Assigned task: When you find the line with "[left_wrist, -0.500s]" among the records below, reproduce it and each line after it exactly, ending with the line with "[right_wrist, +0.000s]".

[Data entries]
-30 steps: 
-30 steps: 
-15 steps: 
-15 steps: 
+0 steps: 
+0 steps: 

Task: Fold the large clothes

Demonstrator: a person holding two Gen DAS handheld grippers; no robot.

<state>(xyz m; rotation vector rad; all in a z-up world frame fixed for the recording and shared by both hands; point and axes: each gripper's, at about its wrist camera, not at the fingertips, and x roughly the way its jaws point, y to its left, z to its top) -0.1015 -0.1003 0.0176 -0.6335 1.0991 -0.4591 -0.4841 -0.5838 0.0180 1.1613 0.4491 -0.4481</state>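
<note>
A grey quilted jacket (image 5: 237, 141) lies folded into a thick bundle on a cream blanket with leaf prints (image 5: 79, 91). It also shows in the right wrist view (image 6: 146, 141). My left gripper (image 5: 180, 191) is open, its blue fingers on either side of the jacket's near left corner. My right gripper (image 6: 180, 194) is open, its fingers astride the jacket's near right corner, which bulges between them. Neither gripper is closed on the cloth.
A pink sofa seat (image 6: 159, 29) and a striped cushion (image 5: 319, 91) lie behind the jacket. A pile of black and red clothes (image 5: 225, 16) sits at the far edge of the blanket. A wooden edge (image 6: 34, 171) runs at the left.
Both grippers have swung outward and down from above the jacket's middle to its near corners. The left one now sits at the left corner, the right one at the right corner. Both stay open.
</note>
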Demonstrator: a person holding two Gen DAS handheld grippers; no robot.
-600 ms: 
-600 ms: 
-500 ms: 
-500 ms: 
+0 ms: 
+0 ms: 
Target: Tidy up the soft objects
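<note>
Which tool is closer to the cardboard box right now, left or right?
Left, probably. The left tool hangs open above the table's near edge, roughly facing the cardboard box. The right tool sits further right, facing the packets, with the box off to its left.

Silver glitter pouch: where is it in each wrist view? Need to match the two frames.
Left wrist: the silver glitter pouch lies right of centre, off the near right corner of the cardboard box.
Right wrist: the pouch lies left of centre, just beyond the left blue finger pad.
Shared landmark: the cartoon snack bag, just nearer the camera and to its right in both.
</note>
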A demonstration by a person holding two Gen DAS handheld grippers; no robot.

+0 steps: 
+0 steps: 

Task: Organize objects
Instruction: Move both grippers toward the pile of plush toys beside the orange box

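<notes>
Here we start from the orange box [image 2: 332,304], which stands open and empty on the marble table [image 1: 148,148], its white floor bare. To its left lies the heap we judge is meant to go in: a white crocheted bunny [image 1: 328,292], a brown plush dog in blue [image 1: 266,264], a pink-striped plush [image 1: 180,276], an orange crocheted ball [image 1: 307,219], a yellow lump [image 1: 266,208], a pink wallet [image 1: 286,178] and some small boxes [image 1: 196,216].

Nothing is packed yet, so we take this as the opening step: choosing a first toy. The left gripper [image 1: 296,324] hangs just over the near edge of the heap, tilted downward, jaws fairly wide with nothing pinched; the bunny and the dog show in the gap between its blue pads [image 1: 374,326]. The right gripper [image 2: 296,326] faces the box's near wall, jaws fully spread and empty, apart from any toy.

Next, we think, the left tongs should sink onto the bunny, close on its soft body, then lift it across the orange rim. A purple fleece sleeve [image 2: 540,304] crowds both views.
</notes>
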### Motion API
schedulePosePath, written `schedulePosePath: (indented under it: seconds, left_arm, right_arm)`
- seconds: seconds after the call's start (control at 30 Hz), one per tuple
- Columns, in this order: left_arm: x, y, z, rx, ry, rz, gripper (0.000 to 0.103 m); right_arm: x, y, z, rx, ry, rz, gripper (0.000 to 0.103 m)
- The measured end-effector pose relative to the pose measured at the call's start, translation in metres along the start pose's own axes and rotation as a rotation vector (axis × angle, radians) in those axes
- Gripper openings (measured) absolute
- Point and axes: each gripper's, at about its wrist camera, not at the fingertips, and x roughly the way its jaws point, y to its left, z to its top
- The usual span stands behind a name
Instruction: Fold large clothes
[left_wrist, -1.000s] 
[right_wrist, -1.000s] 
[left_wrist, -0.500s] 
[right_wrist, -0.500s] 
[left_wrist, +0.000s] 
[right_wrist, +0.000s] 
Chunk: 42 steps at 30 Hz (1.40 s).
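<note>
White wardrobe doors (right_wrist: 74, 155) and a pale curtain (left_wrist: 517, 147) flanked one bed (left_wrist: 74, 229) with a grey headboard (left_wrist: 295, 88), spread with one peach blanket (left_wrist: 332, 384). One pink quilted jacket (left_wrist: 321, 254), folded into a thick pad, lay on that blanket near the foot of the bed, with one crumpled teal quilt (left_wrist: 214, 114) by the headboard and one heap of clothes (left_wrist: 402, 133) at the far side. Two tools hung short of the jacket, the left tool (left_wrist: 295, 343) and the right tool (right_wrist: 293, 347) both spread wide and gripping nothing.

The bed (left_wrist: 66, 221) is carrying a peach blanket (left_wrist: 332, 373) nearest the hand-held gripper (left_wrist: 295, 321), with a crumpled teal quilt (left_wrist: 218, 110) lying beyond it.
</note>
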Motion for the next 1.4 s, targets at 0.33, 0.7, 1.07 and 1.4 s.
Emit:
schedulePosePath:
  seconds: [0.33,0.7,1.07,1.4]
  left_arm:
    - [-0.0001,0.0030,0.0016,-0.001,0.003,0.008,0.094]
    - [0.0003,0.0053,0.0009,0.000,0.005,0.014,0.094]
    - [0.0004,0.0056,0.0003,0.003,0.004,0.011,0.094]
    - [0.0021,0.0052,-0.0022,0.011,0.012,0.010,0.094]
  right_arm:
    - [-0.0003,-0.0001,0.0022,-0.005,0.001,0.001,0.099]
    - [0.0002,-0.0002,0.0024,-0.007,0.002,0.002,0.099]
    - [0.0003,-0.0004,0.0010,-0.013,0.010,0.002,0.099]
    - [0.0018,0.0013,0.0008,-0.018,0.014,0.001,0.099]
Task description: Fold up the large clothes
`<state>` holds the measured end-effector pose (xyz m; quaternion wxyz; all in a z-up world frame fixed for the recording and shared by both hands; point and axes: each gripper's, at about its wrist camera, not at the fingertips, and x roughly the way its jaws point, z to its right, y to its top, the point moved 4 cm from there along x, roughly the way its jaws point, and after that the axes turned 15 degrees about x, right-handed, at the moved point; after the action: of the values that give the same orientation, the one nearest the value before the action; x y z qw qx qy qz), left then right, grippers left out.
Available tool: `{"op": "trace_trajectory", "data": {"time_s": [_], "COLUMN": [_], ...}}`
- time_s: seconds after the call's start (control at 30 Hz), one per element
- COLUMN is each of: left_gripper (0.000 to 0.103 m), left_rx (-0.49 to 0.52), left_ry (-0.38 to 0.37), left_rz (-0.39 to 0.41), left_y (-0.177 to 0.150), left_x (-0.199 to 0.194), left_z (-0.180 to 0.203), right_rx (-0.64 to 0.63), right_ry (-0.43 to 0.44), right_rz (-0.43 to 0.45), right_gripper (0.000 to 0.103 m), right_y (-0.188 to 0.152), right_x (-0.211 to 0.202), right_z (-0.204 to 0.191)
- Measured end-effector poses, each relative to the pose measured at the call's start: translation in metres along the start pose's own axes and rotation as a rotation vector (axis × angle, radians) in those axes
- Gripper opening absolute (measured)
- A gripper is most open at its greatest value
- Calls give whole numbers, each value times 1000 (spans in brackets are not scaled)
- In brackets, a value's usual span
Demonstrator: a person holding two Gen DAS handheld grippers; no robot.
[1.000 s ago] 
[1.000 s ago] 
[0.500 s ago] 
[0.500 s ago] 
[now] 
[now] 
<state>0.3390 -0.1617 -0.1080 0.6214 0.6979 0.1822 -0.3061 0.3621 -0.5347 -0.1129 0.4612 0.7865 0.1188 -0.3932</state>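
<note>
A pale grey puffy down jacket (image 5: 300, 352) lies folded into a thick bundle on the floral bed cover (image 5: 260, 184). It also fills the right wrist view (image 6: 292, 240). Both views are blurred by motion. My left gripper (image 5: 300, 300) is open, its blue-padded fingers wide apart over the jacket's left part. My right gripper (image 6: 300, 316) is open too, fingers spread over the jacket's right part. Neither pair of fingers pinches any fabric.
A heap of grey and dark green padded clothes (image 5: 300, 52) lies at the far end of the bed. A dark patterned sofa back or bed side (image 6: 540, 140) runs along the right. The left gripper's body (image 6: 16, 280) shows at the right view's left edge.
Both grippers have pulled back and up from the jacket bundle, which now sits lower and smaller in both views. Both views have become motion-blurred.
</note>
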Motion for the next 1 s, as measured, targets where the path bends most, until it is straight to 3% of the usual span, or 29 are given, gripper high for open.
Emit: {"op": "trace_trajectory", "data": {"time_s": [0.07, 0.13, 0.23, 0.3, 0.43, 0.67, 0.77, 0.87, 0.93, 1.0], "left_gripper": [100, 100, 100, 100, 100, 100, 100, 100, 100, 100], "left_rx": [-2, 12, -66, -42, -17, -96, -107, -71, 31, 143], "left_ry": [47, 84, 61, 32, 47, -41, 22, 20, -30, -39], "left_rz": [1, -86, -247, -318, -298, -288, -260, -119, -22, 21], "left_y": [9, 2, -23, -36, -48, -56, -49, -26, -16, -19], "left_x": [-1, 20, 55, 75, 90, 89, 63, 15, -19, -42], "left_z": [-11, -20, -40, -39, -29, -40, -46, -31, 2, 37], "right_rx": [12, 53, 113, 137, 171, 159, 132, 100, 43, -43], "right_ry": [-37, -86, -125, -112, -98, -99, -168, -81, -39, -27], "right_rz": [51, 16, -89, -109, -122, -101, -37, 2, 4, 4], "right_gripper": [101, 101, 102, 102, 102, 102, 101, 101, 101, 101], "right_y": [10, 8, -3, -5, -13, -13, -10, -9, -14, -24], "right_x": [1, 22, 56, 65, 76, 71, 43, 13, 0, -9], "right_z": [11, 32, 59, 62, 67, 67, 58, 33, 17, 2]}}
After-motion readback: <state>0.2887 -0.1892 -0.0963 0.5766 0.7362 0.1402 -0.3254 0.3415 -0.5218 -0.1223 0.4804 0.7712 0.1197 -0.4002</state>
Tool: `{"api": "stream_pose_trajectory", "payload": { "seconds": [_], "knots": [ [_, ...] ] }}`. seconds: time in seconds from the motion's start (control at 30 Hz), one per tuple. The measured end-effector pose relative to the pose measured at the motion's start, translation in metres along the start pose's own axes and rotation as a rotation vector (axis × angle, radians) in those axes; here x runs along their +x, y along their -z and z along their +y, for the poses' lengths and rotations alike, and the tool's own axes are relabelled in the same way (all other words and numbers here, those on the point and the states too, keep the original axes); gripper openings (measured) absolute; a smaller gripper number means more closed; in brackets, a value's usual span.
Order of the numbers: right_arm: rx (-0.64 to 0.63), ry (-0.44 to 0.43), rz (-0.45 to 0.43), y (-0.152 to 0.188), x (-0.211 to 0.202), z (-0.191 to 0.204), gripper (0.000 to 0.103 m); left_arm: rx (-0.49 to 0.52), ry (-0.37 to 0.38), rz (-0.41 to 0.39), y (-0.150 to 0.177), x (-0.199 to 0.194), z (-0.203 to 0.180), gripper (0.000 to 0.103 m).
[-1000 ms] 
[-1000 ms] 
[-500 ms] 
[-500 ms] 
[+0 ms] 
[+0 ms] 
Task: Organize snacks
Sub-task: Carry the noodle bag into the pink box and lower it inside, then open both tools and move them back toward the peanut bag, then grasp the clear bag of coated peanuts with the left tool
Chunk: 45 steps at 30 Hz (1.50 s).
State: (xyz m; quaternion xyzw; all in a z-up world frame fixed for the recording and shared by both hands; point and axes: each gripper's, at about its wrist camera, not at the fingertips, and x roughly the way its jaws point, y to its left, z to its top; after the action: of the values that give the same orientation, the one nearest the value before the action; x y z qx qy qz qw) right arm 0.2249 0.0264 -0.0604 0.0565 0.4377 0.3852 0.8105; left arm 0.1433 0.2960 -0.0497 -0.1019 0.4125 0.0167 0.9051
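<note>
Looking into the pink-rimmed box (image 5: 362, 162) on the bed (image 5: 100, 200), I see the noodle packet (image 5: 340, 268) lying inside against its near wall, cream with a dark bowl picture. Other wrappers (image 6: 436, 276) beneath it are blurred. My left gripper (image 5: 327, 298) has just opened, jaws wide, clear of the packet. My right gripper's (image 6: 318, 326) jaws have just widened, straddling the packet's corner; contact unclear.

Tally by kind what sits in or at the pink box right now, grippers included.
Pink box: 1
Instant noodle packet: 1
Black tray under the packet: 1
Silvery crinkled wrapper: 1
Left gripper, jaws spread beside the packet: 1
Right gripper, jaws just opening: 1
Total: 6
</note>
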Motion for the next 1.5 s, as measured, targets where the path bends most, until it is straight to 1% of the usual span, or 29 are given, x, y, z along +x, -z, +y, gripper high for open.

Answer for the task:
[left_wrist, -0.500s] 
[right_wrist, -0.500s] 
[left_wrist, +0.000s] 
[right_wrist, +0.000s] 

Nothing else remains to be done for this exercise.